After dropping the pictures, give again exactly the lines of the data from its first line through the line with "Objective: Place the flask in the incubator", which is included as well.
*** Opening Dataset section ***
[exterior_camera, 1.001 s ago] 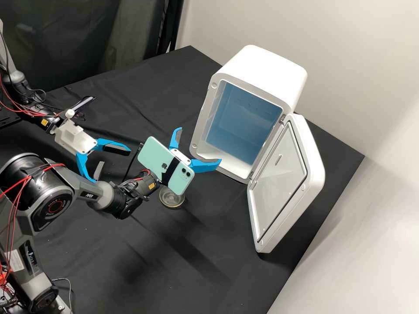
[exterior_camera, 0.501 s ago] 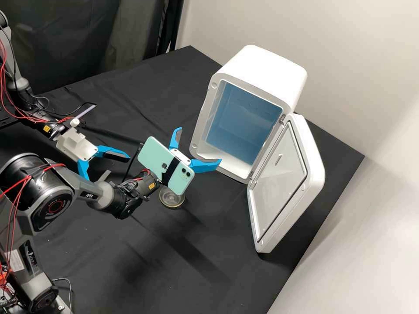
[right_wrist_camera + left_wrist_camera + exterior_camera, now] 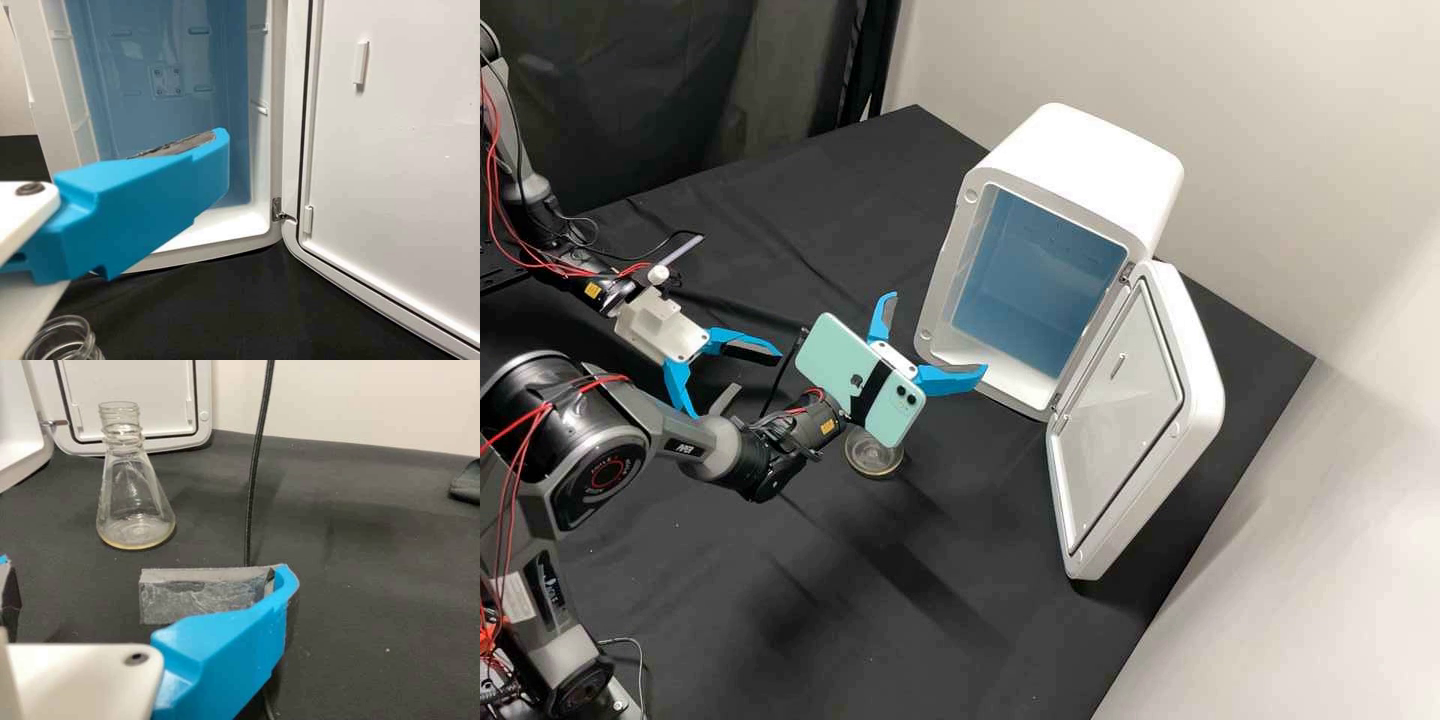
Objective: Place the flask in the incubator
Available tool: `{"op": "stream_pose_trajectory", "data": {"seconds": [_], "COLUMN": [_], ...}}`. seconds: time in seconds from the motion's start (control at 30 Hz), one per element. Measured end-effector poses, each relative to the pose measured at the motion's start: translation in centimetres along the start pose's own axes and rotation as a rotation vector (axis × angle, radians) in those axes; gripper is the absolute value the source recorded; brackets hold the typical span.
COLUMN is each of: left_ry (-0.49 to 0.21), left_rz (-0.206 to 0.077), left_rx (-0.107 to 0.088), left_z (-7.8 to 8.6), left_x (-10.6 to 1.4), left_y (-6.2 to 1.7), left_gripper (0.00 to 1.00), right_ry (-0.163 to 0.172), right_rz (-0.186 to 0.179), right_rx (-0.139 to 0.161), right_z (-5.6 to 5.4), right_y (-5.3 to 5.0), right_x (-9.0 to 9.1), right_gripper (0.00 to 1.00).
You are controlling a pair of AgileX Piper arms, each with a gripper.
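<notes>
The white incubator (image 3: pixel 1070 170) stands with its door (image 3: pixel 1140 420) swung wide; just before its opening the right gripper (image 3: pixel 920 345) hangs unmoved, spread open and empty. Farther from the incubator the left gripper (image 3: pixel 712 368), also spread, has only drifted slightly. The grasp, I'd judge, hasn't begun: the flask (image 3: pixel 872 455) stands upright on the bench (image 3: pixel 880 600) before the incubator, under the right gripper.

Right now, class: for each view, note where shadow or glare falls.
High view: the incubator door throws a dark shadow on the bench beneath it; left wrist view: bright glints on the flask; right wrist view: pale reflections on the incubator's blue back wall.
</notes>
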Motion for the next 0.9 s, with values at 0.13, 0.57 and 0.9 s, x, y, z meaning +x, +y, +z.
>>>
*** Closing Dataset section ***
Answer box:
[exterior_camera, 1.001 s ago] 
[exterior_camera, 0.501 s ago] 
[right_wrist_camera + left_wrist_camera + exterior_camera, now] 
Objective: Place the flask in the incubator

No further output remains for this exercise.